*** ENTRIES SUPPLIED ***

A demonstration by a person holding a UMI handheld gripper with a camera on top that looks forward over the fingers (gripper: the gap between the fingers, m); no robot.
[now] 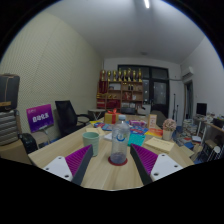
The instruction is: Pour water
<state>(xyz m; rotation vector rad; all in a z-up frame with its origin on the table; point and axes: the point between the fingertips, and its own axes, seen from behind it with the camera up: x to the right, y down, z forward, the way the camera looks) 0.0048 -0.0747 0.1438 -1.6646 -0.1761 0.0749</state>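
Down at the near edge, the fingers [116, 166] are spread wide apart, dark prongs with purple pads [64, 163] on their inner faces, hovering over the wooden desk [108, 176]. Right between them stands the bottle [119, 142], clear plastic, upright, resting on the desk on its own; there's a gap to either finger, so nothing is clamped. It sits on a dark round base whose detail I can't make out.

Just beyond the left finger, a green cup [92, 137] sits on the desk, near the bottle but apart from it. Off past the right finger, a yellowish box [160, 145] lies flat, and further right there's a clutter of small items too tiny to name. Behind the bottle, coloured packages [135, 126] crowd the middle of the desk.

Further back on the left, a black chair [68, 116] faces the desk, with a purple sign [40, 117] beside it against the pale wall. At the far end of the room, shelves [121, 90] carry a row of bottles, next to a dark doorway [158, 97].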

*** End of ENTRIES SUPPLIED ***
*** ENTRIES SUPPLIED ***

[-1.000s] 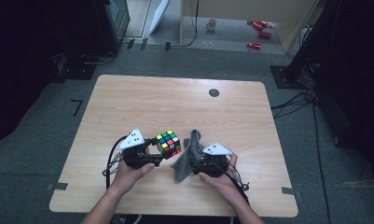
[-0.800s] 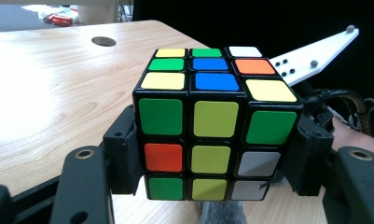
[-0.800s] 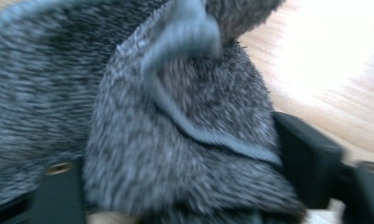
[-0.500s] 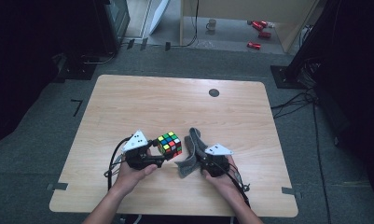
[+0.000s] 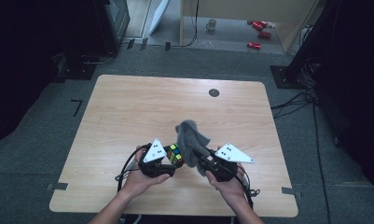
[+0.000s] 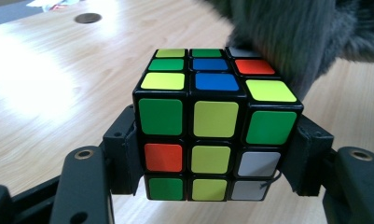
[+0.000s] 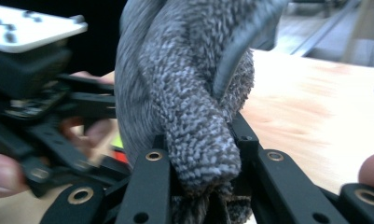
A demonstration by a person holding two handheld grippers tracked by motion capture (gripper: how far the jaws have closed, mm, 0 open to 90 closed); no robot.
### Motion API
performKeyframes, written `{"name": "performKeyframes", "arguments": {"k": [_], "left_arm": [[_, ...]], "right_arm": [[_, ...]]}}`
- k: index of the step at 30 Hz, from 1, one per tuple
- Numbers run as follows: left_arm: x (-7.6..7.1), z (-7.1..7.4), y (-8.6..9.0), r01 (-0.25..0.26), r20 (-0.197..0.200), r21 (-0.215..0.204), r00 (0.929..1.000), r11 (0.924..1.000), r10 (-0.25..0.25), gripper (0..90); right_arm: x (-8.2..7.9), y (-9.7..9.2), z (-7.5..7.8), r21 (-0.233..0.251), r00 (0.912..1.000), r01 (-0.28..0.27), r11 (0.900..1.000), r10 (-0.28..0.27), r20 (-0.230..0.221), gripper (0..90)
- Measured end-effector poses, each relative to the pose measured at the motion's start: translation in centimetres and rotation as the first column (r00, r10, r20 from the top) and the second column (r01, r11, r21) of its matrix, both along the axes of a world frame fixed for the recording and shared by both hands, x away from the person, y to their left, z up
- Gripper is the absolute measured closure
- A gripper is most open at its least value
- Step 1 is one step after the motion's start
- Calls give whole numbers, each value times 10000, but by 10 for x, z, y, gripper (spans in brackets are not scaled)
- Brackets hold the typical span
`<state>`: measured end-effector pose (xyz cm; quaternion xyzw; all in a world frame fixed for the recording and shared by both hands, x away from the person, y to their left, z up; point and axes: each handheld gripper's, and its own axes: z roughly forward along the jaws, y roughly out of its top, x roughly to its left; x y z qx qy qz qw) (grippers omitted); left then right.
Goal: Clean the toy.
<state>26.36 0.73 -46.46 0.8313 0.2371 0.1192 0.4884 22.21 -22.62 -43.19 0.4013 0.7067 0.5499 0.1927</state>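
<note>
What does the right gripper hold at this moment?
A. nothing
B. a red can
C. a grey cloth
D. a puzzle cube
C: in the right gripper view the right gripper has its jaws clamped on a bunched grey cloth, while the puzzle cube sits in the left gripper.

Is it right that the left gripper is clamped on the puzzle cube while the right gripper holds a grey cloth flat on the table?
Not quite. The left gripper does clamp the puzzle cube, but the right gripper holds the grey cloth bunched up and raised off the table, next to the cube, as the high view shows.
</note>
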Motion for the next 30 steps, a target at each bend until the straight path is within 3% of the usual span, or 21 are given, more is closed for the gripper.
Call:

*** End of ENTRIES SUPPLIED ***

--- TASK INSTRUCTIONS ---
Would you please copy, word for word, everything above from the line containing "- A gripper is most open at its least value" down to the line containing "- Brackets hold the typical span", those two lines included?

--- TASK RESULT ---
- A gripper is most open at its least value
- Step 1 is one step after the motion's start
- Calls give whole numbers, each value times 10000, but by 10 for x, z, y, gripper (spans in brackets are not scaled)
- Brackets hold the typical span

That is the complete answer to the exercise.